Amazon’s $35 External DVD Drive Will Make You Feel Young Again
The optical drive in my iMac is getting moody, and there have been a few times when I wished I’d had an external disc drive around to use with my MacBook Air. So I added the $35 AmazonBasics DVD drive to a recent order.
It works! And it’s $40 cheaper than Apple’s $75 USB SuperDrive. The downside: It’s moderately ugly, in an AmazonBasics kind of way. And it comes with a weird dual-headed USB cord that you don’t need with a Mac. But if it’s stashed in a cabinet most of the time, who cares.
The real reason I am writing this review, however, is to relay the strange but delightful experience of loading a DVD into a disc drawer for the first time in years.

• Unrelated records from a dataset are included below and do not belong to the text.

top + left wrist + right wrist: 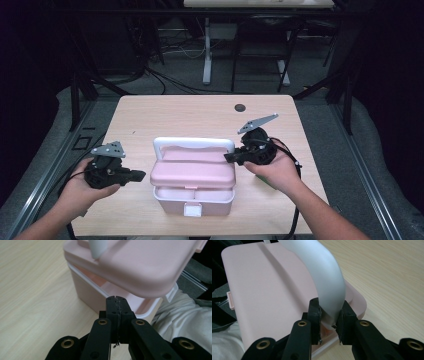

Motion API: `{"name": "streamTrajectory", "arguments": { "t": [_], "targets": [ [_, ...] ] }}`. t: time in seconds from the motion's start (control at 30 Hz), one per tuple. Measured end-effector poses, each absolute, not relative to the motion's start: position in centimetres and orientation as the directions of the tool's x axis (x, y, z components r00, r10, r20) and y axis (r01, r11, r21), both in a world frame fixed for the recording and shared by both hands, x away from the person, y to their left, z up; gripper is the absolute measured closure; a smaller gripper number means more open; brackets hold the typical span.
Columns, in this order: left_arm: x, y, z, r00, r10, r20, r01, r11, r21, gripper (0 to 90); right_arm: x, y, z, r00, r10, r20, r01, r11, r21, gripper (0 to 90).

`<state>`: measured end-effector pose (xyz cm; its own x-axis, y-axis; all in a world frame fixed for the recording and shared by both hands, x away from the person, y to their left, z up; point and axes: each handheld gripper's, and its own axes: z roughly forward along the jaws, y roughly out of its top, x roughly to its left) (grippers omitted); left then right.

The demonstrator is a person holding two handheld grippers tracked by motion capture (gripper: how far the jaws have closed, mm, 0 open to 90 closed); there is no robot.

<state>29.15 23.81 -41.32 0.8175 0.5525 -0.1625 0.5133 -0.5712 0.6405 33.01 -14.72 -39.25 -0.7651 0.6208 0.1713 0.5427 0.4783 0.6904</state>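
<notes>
A pink lunch box (193,176) with a white handle (194,143) stands near the front edge of the wooden table (150,115). Its lid (140,262) sits lifted above the base (87,291), leaving a gap. My right gripper (230,157) is at the box's right side, shut on the handle's right end (324,287), its pads (315,312) pressing both faces. Just left of the box, my left gripper (141,175) points at its side. In the left gripper view its jaws (117,302) meet with nothing between them, just short of the gap under the lid.
A white latch (192,209) hangs on the box front. A dark round hole (240,107) marks the table's far right. Beyond the table stand a desk frame and cables on the floor. White clothing (182,317) lies past the table's near edge.
</notes>
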Motion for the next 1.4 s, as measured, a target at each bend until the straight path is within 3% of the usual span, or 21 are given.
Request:
{"name": "streamTrajectory", "arguments": {
  "t": [0.5,0.93,1.4],
  "targets": [
    [28.9,20.2,-43.1,0.858,0.477,-0.191,0.486,-0.632,0.604,89.9,33.0,-14.7,-39.3,-0.764,0.622,0.173,0.544,0.474,0.692,75.3],
    [28.9,20.1,-42.8,0.859,0.476,-0.189,0.484,-0.635,0.602,89.9,32.9,-15.1,-39.2,-0.758,0.624,0.190,0.546,0.449,0.707,72.5],
    [29.4,20.0,-40.8,0.860,0.480,-0.171,0.471,-0.622,0.625,90.0,31.4,-17.4,-38.4,-0.733,0.664,0.144,0.551,0.458,0.697,81.0]
  ]
}}
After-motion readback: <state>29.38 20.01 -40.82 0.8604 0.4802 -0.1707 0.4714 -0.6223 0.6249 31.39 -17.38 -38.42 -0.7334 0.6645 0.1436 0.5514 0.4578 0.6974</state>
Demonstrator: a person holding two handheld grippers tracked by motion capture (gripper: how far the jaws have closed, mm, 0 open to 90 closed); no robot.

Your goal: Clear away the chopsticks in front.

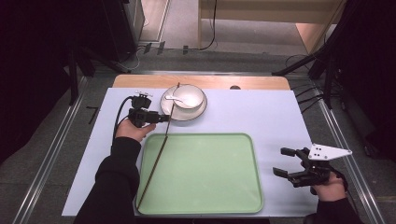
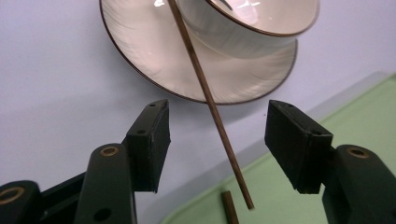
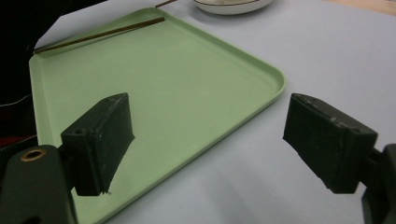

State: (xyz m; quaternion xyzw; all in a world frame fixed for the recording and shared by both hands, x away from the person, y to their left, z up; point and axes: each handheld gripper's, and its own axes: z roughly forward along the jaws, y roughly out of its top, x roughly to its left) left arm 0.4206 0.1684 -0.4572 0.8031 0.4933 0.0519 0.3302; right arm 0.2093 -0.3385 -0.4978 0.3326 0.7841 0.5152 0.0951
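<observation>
A white bowl (image 1: 190, 94) with a white spoon (image 1: 176, 98) in it stands on a saucer (image 1: 180, 115) at the back of the table. A thin brown chopstick (image 1: 173, 105) leans across the saucer's rim, and its lower end hangs over the green tray (image 1: 205, 172). My left gripper (image 1: 166, 118) is level with it. In the left gripper view the chopstick (image 2: 205, 93) runs between the open jaws (image 2: 217, 135) and neither pad touches it. A second chopstick (image 1: 153, 167) lies along the tray's left edge. My right gripper (image 1: 279, 161) stands open to the right of the tray, with nothing between its jaws (image 3: 208, 140).
A pale blue mat (image 1: 266, 112) covers the table, with a strip of wood (image 1: 201, 81) showing at the back edge. In the right gripper view the tray (image 3: 163, 79) reaches towards the saucer (image 3: 231, 5), and a chopstick (image 3: 102, 33) lies on its far side.
</observation>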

I have only used self-loading, slot-based optical drives since about 2007, and rarely, at that. Pressing an actual button to eject a disc drawer, then carefully loading the disc — using that weird, round, crunchy-sounding thing in the middle that holds the disc in, which I haven’t seen since a Discman — felt positively ’90s. (At least it didn’t require a caddy, like my old Apple SCSI CD-ROM drives.)
It took me back to an era when CDs were expensive, precious objects to be treated with absolute care — not cheap plastic things you stacked in a spindle or left out for months, upside-down, on top of the DVD player.
Anyway, then I tucked the drawer in, fired up my app, and took care of business. But for a moment, today — and for the low price of $35 — I felt decades younger. Thank you, Amazon.